Homeostatic regulation in neural circuits

Most neural networks perform their function reliably throughout an animal’s life, in spite of on-going molecular turn-over and developmental and environmental changes. This is most evident in central pattern generators, i.e. circuits that generate the rhythmic motor patterns that underlie periodic (and often vital) behaviors such as breathing, chewing, walking, and swimming.

The pyloric pattern generating circuit in the lobster stomatogastric ganglion reliably generates very similar motor rhythms throughout development (right), even though the animal (left) and the stomatogastric ganglion and its neurons (middle) grow dramatically. The volume renderings and surface reconstructions from confocal scans of ganglion autofluorescence show a juvenile and an adult ganglion at the same scale, with individual stomatogastric neurons visible. From Bucher, Prinz, Marder (2005).

Our aim is to understand what classes of regulatory mechanisms underlie functional stability in neuronal circuits, and we approach this question with a computational method that examines many different regulatory pathway architectures in a model network and identifies those that support homeostatic regulation in the face of a variety of perturbations.

Schematic showing the basic concept of one possible homeostatic regulation mechanism, activity-dependent regulation of intrinsic and synaptic properties. In this paradigm, a neuron senses its own activity by monitoring intracellular calcium concentration, which is closely tied to the electrical activity level of the cell. If activity falls below a target level, the cell reacts to the resulting decrease in intracellular calcium concentration by up-regulating excitatory membrane currents and synapses and down-regulating inhibitory currents and synapses, which brings the activity back to the target level. The same mechanisms act in the opposite direction if activity is too high. From Marder, Prinz (2002).

High-dimensional model databases

A crucial step towards understanding homeostatic regulation is the identification of parameter constellations that allow a neuronal network to generate functional output – a parameter in this context can be any property that influences network behavior, such as the density of a given type of ion channel in a neuron’s membrane or the strength of a particular synapse in the circuit. Previous work resulted in a computational method that assembles information about the behavior of individual model neurons or networks with millions of different parameter combinations in databases (such as the one described here) that can then be analyzed to identify parameter constellations that generate functional behavior. This work has demonstrated that similar, functional behavior can result from very different and widely varying parameter constellations both at the cellular and at the network level. This suggests that homologous neural circuits in different animals, or the same circuit in the same animal at different times, can arrive at very different solutions for generating the same functional behavior, implying that the task of homeostatic regulation may be less daunting than initially thought. We are currently developing this line of work in two different directions: One direction is the application of the approach of database construction and analysis to a number of other neurobiological questions related to homeostasis. In this direction, we studied possible ways calcium can be used as an activity sensor for homeostasis. Using a simulation study, we found optimal parameters and localizations for calcium sensing in the pyloric network (Gunay and Prinz, 2010). The other direction, in collaboration with the labs of Tim Hickey and Eve Marder at Brandeis University, is the development of visualization and analysis tools that will facilitate mining the wealth of information contained in the high-dimensional datasets resulting from this approach.

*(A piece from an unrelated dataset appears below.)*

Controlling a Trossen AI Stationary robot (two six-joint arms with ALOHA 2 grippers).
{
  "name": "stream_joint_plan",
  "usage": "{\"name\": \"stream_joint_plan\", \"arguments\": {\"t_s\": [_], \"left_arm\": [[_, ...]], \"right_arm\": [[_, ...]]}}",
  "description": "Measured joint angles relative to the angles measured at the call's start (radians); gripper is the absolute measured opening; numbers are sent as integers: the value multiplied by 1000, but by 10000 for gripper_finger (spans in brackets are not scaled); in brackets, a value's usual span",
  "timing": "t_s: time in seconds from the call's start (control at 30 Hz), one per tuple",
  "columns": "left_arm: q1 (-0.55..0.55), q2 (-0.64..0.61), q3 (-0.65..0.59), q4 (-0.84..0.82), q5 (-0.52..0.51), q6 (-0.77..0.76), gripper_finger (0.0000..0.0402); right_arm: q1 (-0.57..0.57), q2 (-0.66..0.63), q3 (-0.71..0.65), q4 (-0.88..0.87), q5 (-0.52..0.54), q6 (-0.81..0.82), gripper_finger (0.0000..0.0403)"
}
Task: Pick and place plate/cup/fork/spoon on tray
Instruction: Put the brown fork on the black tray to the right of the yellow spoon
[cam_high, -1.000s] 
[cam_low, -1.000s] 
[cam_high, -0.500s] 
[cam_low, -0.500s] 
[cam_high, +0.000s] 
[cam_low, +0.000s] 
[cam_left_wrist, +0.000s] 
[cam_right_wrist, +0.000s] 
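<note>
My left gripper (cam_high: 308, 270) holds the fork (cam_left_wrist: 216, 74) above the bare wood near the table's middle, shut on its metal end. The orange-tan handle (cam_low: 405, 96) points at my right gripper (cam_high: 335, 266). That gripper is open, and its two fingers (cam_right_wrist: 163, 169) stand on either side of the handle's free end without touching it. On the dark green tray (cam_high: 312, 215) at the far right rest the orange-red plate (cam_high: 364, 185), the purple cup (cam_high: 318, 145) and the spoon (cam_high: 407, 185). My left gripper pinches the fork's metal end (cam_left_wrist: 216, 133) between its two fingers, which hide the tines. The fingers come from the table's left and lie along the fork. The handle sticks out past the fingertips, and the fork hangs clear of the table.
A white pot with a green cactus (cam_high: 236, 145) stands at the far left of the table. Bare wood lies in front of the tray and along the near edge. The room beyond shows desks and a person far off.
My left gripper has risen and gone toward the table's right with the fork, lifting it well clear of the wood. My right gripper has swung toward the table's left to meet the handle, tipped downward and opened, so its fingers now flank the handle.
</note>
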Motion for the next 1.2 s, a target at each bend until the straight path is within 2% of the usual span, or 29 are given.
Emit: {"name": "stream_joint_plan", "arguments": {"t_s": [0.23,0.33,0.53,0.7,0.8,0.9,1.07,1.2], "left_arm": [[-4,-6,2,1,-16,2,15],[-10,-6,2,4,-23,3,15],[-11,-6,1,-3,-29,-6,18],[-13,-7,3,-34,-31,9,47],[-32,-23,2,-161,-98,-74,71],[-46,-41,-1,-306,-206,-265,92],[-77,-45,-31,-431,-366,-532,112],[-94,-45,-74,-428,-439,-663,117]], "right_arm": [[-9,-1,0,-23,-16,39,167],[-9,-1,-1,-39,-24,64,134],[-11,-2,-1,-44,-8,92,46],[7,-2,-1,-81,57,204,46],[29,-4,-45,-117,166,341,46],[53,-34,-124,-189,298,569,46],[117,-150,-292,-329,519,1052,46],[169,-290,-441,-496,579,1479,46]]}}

Synchronization of neural oscillators

A separate line of work, in collaboration with Carmen Canavier at the University of New Orleans and Rob Butera at Georgia Tech, uses hybrid network methods that couple model neurons to biological neurons with the help of the dynamic clamp. This project studies the way in which oscillatory – i.e. spiking or bursting – neurons interact in a network setting to produce the periodic motor patterns that underlie many crucial repetitive behaviors.